[Opening DATA SHOWN section]

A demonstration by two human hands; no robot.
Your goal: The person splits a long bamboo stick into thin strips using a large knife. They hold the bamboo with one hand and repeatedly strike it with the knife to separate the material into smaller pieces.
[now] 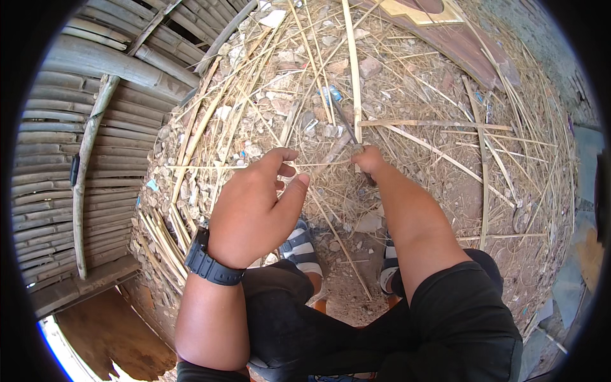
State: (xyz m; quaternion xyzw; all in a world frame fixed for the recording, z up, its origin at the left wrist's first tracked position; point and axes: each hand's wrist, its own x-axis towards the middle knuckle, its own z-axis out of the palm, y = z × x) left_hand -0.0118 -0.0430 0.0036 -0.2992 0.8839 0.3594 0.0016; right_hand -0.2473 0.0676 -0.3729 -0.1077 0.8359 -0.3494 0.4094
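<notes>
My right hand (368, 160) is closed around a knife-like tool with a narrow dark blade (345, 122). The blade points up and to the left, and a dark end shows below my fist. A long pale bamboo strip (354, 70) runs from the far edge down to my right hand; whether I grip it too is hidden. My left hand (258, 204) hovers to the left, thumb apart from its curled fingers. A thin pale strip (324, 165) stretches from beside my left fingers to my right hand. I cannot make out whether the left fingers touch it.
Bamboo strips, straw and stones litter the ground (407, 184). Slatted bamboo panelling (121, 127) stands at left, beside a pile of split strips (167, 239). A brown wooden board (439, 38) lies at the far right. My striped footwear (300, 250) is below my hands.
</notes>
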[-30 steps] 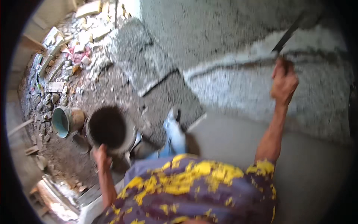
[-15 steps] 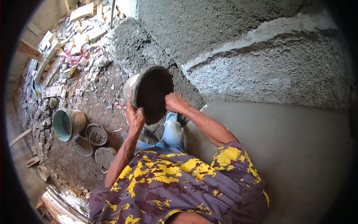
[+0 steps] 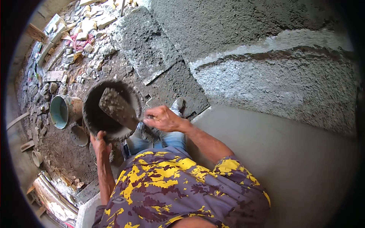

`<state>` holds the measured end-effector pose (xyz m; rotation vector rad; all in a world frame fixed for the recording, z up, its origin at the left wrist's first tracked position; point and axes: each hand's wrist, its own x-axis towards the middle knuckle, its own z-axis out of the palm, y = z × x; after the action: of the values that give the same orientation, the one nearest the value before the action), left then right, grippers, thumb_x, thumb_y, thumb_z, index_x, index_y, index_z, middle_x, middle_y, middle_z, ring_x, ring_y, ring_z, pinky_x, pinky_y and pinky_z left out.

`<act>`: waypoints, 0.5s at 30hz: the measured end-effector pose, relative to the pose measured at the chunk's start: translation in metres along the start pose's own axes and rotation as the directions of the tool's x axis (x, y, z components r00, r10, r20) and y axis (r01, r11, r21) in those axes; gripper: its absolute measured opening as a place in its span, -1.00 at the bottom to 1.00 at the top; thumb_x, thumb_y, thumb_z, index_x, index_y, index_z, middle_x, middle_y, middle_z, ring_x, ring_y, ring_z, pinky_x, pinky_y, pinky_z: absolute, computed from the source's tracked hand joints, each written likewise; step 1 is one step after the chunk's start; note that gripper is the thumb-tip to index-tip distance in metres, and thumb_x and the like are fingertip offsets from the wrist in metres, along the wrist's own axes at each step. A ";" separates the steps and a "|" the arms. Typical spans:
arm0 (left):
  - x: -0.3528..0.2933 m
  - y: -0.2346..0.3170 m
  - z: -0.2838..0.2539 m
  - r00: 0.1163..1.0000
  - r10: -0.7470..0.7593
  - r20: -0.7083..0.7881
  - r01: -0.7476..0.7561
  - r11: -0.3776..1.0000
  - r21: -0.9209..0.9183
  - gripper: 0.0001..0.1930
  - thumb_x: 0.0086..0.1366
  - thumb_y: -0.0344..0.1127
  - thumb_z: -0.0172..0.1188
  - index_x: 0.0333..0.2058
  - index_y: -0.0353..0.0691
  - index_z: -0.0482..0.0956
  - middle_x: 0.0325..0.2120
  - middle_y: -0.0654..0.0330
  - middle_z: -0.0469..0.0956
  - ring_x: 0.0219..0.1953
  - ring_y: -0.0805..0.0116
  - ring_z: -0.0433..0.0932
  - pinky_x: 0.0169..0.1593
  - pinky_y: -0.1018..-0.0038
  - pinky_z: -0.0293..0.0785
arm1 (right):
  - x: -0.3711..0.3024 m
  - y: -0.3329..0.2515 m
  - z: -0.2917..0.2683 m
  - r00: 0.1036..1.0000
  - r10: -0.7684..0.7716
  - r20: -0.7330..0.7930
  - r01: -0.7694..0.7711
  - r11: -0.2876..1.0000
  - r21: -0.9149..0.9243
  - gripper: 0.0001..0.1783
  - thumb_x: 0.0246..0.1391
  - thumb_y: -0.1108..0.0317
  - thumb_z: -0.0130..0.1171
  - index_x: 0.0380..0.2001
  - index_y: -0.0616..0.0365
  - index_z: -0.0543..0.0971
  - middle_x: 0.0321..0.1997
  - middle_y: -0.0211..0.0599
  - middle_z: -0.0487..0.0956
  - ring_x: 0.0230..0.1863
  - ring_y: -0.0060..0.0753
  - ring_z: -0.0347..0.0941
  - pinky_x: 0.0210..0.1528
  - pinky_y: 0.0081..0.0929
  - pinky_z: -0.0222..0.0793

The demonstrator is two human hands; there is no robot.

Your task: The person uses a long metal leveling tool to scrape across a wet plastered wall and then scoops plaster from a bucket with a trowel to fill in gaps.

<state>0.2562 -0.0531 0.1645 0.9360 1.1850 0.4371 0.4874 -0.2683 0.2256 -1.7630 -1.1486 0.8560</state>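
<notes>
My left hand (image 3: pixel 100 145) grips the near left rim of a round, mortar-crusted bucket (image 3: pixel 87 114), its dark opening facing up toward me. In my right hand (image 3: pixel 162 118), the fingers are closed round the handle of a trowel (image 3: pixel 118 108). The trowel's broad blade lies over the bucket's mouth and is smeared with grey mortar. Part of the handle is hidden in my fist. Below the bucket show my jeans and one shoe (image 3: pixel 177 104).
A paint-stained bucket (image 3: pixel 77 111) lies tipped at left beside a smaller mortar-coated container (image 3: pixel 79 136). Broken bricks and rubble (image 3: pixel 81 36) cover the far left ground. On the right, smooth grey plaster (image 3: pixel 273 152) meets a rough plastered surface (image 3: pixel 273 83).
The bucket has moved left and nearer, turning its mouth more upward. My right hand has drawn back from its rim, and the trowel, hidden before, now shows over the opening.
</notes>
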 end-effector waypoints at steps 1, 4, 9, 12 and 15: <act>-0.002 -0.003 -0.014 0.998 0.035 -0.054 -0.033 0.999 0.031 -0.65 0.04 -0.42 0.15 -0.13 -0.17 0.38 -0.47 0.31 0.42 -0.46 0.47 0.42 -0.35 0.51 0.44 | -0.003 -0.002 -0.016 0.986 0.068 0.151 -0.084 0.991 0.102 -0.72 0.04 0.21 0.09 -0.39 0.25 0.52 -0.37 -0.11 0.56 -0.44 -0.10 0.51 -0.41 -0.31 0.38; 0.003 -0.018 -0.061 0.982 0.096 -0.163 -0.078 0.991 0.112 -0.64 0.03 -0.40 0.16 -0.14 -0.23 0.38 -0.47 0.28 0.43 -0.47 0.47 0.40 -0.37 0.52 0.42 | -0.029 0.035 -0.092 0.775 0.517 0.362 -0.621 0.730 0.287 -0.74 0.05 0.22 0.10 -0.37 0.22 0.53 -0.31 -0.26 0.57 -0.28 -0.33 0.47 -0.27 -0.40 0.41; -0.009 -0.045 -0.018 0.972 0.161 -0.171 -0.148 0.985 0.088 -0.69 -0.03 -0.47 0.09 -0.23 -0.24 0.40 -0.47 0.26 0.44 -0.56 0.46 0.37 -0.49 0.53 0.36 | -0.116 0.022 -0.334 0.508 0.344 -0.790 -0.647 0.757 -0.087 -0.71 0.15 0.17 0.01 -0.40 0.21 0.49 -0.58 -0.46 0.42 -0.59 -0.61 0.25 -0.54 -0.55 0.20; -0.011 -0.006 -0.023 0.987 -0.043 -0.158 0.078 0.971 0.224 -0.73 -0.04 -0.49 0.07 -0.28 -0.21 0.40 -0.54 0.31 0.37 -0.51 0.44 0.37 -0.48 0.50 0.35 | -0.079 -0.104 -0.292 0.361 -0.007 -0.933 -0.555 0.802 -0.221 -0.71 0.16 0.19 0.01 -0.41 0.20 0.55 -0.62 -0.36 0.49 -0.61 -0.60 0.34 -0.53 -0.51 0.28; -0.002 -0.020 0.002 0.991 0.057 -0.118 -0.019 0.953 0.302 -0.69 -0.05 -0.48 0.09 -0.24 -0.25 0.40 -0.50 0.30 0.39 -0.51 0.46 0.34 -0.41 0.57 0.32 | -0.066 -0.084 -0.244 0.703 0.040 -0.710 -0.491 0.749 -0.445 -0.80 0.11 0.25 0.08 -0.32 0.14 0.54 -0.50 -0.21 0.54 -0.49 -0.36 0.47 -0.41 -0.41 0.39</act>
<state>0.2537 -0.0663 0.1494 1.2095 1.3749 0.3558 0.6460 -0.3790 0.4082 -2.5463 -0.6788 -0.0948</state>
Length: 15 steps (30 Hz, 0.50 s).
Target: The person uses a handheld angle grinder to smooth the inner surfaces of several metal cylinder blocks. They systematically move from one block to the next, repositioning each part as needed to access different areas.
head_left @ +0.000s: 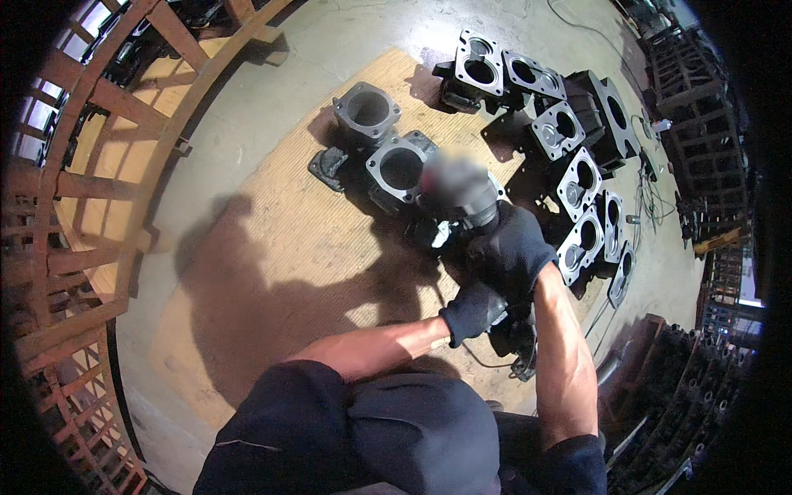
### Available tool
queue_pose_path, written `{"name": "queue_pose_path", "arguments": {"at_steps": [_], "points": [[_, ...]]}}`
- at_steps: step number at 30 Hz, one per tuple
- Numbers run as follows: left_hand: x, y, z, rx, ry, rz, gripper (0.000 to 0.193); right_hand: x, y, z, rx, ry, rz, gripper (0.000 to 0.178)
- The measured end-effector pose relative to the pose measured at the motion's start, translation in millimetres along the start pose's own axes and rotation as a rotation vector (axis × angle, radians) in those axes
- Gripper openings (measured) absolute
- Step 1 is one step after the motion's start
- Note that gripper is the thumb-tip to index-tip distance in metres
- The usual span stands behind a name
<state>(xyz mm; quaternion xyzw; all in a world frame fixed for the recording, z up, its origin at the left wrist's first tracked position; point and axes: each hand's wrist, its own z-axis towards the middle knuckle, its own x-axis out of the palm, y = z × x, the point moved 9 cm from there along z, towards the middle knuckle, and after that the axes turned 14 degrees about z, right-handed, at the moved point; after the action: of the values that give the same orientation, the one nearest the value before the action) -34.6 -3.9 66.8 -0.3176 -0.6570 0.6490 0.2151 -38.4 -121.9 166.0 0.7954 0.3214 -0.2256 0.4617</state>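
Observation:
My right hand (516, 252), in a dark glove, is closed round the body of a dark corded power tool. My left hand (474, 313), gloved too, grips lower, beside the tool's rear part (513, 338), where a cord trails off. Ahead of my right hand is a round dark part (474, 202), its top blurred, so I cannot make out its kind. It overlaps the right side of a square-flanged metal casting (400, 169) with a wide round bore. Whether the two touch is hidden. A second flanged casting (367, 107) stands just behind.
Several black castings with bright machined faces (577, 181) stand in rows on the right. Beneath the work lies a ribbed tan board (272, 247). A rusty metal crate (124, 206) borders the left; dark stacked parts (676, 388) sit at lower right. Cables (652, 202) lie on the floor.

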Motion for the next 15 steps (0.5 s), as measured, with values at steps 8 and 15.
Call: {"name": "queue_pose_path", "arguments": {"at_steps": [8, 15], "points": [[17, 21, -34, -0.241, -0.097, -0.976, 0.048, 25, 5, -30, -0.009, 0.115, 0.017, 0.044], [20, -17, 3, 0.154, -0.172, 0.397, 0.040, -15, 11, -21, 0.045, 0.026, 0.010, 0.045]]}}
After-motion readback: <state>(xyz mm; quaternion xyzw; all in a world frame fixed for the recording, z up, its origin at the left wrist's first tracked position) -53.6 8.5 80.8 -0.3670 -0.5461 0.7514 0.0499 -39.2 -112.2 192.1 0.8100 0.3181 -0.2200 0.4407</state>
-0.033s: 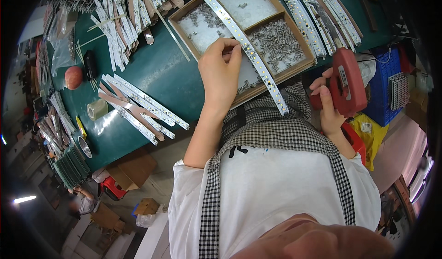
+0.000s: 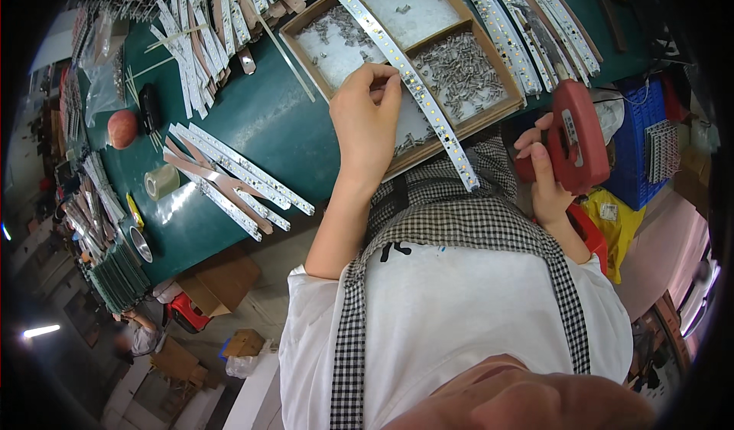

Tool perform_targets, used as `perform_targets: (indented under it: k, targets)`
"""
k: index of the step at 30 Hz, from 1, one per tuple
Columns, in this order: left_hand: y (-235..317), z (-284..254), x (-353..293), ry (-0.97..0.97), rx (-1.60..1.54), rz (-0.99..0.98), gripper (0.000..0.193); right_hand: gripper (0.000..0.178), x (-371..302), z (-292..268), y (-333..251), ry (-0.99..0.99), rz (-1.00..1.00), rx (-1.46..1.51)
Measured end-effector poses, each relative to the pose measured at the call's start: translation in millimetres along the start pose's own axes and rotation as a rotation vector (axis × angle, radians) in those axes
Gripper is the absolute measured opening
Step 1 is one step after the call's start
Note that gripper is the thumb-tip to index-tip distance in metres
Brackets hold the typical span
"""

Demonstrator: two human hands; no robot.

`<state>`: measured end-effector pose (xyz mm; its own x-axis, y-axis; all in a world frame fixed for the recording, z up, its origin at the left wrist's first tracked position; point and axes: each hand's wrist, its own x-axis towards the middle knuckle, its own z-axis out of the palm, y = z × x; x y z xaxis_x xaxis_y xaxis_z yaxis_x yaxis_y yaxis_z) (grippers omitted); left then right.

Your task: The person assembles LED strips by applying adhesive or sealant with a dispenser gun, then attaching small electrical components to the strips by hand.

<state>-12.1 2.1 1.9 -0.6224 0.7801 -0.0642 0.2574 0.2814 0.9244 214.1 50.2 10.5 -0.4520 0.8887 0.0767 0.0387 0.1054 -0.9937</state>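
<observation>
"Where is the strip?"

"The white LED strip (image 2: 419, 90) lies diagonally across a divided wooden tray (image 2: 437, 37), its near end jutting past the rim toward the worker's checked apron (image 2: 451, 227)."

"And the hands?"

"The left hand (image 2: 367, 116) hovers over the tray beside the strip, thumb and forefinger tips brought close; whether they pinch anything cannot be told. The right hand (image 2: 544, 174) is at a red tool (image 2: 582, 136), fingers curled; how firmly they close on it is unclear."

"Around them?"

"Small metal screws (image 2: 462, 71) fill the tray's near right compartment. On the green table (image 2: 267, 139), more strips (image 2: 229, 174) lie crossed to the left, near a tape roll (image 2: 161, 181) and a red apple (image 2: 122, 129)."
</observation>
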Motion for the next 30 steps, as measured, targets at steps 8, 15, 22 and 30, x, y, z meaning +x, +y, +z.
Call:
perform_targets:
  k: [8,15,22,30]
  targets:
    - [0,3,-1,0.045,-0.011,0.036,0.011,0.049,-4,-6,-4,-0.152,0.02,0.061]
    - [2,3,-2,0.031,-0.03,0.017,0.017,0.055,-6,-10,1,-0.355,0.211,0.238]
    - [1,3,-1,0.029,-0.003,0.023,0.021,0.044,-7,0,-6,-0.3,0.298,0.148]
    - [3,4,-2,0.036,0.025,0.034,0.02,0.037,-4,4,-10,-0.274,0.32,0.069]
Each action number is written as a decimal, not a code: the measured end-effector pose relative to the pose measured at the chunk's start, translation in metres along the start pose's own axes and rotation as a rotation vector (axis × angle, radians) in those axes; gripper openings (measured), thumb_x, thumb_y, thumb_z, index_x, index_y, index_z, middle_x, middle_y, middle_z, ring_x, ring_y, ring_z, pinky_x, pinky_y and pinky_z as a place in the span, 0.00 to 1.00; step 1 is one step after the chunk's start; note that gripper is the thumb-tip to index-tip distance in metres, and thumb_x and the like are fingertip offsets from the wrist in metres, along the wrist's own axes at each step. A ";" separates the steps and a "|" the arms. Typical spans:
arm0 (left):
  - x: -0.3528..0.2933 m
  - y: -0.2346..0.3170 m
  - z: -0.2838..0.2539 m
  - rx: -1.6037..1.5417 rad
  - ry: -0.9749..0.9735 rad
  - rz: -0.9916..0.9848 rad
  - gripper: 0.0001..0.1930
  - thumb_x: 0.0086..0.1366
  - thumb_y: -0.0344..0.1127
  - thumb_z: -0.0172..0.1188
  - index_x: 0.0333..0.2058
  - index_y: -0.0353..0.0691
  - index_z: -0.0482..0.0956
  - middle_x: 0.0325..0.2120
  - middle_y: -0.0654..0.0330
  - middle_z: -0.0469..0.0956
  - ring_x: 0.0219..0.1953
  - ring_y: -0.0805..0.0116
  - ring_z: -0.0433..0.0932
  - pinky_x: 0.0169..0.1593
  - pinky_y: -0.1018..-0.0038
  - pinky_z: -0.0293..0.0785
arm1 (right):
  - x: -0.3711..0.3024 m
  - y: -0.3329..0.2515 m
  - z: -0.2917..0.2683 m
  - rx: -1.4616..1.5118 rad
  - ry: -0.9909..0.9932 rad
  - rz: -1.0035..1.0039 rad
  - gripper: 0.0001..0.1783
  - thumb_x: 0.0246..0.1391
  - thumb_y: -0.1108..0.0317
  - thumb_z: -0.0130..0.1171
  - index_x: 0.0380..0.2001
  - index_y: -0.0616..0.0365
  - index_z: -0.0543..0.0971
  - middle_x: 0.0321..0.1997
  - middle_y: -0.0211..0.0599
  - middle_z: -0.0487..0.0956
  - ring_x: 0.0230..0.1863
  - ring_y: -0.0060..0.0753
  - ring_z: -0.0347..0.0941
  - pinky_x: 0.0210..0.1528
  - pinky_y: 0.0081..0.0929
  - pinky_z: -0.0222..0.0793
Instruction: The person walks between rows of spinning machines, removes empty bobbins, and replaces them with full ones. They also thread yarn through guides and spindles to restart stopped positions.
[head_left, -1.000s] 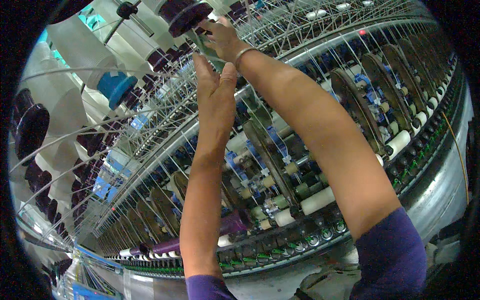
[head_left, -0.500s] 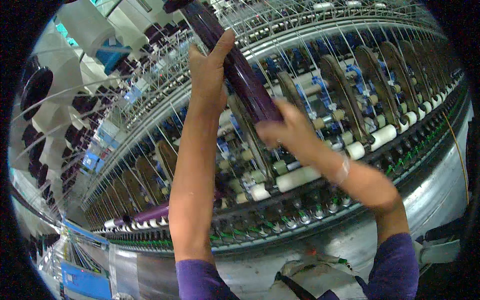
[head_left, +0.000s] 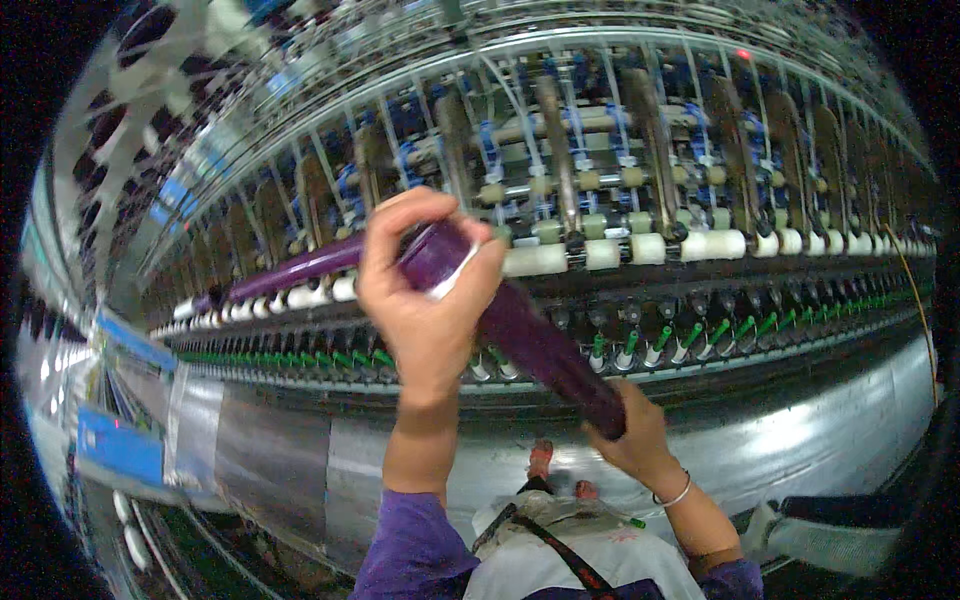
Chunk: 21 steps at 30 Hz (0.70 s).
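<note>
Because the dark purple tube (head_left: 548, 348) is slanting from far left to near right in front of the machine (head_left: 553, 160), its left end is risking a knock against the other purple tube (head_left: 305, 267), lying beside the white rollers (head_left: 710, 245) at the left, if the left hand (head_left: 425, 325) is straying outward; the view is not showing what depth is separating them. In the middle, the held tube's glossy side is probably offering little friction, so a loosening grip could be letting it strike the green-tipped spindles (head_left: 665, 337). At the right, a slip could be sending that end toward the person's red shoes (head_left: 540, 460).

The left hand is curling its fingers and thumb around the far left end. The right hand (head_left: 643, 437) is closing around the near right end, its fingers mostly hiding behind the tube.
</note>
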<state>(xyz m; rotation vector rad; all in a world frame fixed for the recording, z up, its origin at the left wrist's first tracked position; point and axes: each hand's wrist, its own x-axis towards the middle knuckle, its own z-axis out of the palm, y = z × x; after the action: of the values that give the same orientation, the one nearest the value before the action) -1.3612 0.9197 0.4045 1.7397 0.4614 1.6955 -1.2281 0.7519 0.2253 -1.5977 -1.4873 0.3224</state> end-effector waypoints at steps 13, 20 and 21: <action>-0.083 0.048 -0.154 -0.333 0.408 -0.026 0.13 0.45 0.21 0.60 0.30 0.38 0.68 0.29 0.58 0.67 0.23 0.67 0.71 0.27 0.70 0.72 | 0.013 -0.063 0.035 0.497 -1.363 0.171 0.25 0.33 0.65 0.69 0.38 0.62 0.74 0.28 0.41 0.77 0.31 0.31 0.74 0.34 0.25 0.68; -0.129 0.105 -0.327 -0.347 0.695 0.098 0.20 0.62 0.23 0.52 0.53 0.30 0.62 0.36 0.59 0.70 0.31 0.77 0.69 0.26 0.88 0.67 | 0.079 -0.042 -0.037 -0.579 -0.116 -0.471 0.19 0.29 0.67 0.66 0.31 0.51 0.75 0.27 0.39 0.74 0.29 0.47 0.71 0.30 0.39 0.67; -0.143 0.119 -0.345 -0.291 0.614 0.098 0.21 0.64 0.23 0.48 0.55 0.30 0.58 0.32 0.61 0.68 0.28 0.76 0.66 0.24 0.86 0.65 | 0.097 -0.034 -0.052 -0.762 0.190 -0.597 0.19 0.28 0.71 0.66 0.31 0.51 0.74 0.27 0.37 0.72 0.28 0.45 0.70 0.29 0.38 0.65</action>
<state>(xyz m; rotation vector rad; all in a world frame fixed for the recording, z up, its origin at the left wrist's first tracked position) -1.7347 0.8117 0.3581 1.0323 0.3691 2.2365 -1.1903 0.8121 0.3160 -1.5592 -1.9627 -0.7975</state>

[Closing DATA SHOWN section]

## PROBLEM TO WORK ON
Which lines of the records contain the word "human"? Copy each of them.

## WRITTEN RESPONSE
A demonstration by two human hands; no robot.
The demonstrator is two human hands; there is no robot.
Demonstrator: two human hands; no robot.

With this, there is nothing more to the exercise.